Edenis signale également que de nombreux dons ont permis d'équiper toutes ses résidences de tablettes pour maintenir le lien entre les résidents et les familles. Enfin, toutes les associations des Foyers de province ont adopté Famileo, un dispositif permettant au résident de recevoir des nouvelles de sa famille sous la forme d'une gazette.

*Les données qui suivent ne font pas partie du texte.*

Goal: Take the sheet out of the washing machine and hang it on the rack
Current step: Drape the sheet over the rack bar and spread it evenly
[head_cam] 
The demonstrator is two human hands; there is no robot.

Une mobilisation exceptionnelle des professionnels
Pour Dominique Monneron, directeur général de la fondation Partage & Vie « l'année 2020 a montré la formidable capacité de mobilisation des professionnels ». S'il souligne un engagement et un professionnalisme exemplaires « dans un contexte extraordinairement difficile », il reste plus critique sur la perception du grand public. « On exprime une gratitude vis-à-vis des professionnels, mais on se focalise à l'excès sur les circonstances du confinement en oubliant que nous avons préservé le sel de la vie dans nos établissements ».
La crise sanitaire a révélé au grand public les difficultés structurelles bien connues des professionnels (reconnaissance des métiers, recrutement, moyens alloués aux EHPAD). Pour Dominique Monneron, « la crise a montré l'écart entre ce qu'est réellement l'EHPAD et l'idée un peu floue qu'on pouvait en avoir. Pour le secteur, c'est peut-être une opportunité à saisir, en tous les cas je le souhaite. Dans la préparation de la loi Grand âge, les pouvoirs publics auront à en tenir compte. » L'association Les Bruyères pointe pour sa part le sentiment de grande fragilité qui interroge sur l'avenir des Ehpad.
De son côté, Vyv3 souligne l'« impressionnante » capacité d'adaptation des professionnels, qui ont largement contribué au maintien du lien social, à la vaccination « malgré la multiplicité des consignes », souvent changeantes. Le groupe espère que les métiers, « en démontrant leur utilité sociale », présenteront un nouveau visage et susciteront dès lors des vocations.
Autre élément important concernant tant le fonctionnement structurel que les équipes, nombreux sont les groupes à signaler un décloisonnement bénéfique et efficace entre sanitaire et médico-social. Si MBV-L'Union a renforcé les synergies existantes entre ses activités hospitalières et médico-sociales en créant de nouveaux process, Univi annonce avoir construit un nouveau projet médical autour de cette philosophie.
Pour la Croix-Rouge française, le secteur médico-social doit renforcer sa place dans le triptyque ville-hôpital afin d'assurer un parcours gérontologique de qualité avec une prise en soin globale. « Coordination, mutualisation et parcours doivent être au coeur de l'offre médico-sociale de demain en gérontologie ».
Des appels à projets pour continuer d'avancer
Un des éléments les plus frappants est la grande capacité du secteur à interroger ses pratiques. L'association Monsieur Vincent entend accentuer le travail engagé autour de la démarche éthique, Adef Résidences mène un travail autour de la violence subie (voir interview de Sabrina Blot ), plusieurs groupes posent la question de l'impact de l'architecture des Ehpad sur le bien-être des résidents comme des professionnels, Temps de Vie enfin a multiplié ses réponses aux appels à projets pour financer des équipements, une salle de cinéma, des tablettes, un renfort pour encadrer les visites, des thérapies non médicamenteuses, de la médiation animale... La Croix-Rouge a également lancé deux expérimentations de transformation managériale et organisationnelle sur les EHPAD et SSIAD de Nîmes et Fournes-en-Weppes dans le cadre de la dynamique d'innovation. Elle propose ainsi une mise en oeuvre progressive d'équipes autonomes « dans une démarche responsabilisante et reconnaissante de l'empowerment des professionnels ».